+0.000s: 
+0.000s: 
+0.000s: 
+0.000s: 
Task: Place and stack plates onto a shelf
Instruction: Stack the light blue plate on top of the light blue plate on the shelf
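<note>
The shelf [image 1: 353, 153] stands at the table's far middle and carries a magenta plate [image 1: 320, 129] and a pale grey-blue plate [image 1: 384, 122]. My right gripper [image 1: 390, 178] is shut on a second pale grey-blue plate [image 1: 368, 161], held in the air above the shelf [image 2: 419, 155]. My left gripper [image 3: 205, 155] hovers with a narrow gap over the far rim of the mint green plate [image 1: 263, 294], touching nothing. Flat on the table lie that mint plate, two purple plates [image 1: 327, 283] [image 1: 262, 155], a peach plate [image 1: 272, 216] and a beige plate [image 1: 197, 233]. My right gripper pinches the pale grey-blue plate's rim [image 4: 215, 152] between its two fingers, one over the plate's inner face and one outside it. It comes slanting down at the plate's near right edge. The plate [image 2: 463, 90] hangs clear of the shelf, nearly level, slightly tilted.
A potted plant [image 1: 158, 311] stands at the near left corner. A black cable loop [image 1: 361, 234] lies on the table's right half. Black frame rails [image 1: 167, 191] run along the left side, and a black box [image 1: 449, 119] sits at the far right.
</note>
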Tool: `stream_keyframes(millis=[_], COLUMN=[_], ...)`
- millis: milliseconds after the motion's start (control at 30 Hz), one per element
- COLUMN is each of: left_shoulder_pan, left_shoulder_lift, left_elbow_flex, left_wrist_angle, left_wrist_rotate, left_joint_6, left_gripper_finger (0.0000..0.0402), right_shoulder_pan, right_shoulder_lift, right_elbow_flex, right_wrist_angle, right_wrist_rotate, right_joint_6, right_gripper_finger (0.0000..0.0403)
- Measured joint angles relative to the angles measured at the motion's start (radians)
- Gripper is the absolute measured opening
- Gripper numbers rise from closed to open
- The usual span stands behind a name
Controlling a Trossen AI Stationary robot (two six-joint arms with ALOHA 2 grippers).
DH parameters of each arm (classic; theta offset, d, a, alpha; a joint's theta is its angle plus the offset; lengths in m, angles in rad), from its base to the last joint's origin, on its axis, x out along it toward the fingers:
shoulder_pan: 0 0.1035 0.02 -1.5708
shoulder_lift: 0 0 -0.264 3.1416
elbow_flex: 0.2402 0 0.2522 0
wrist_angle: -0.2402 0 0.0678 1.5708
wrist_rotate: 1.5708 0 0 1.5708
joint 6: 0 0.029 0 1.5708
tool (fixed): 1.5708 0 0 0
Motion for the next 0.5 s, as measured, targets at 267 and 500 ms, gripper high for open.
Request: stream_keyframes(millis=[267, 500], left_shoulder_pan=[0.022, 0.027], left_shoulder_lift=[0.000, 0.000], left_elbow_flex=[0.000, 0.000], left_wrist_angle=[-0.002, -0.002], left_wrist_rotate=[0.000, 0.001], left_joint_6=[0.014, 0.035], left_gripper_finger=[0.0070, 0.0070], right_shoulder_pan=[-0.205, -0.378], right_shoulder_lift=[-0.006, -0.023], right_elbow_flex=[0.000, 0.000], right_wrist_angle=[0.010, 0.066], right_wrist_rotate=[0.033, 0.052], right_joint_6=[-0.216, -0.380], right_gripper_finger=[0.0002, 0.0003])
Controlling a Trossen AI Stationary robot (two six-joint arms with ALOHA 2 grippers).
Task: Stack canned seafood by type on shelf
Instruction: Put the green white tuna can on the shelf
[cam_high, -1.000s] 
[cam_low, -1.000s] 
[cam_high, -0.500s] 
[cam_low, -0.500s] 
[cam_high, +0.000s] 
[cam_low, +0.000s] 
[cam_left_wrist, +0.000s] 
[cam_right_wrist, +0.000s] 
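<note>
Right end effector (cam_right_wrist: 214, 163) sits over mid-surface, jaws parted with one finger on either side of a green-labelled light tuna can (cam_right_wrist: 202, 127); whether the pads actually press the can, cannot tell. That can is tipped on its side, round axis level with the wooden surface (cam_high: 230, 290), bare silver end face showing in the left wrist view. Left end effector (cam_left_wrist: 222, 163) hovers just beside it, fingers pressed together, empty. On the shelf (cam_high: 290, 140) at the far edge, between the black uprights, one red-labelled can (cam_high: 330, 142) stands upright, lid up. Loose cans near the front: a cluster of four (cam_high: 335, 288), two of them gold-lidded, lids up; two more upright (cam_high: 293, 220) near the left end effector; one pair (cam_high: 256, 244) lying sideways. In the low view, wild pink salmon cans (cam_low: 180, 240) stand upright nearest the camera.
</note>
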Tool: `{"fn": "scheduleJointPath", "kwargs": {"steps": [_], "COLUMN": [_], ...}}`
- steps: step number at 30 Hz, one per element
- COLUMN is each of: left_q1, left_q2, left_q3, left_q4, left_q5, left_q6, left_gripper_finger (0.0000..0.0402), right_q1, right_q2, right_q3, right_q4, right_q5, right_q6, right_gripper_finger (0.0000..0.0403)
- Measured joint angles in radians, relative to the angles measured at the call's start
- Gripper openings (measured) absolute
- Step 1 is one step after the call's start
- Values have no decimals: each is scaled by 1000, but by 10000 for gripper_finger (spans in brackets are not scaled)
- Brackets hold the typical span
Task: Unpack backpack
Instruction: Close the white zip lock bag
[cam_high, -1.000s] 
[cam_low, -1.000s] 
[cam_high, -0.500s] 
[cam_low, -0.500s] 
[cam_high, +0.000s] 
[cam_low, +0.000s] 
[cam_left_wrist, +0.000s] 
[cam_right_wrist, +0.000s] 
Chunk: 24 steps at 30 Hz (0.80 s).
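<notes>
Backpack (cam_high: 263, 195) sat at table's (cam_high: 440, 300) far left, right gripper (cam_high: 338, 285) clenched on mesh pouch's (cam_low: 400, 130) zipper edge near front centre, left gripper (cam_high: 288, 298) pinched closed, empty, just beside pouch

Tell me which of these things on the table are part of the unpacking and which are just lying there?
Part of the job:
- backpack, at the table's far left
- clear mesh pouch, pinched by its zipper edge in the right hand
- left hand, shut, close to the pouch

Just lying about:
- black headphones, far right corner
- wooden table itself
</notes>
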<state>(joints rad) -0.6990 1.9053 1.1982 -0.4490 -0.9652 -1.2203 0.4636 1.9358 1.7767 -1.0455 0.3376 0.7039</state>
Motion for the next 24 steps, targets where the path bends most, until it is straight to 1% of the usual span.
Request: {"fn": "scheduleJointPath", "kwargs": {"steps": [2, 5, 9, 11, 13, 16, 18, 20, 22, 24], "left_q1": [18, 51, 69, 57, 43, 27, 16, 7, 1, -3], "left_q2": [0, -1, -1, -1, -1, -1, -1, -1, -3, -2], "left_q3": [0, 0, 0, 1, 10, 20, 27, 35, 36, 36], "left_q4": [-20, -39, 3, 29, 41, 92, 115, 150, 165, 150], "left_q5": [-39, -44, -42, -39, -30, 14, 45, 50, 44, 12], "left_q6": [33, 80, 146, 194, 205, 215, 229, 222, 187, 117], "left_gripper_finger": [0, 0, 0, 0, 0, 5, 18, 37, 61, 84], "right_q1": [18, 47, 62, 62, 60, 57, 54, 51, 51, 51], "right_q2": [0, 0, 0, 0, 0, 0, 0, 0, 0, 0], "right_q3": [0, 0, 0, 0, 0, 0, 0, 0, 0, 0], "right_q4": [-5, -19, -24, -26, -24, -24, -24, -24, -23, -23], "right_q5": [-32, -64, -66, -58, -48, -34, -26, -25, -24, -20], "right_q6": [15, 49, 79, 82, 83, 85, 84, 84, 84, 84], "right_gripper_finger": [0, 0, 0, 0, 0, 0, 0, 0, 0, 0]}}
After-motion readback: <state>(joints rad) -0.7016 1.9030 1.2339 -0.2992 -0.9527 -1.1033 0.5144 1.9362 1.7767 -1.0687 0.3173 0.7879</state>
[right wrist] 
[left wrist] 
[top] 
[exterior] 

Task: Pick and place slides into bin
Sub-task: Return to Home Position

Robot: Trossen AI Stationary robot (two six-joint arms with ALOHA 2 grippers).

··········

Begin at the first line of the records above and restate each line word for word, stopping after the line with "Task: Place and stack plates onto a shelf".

+0.000s: 
+0.000s: 
+0.000s: 
+0.000s: 
Task: Place and stack plates onto a shelf

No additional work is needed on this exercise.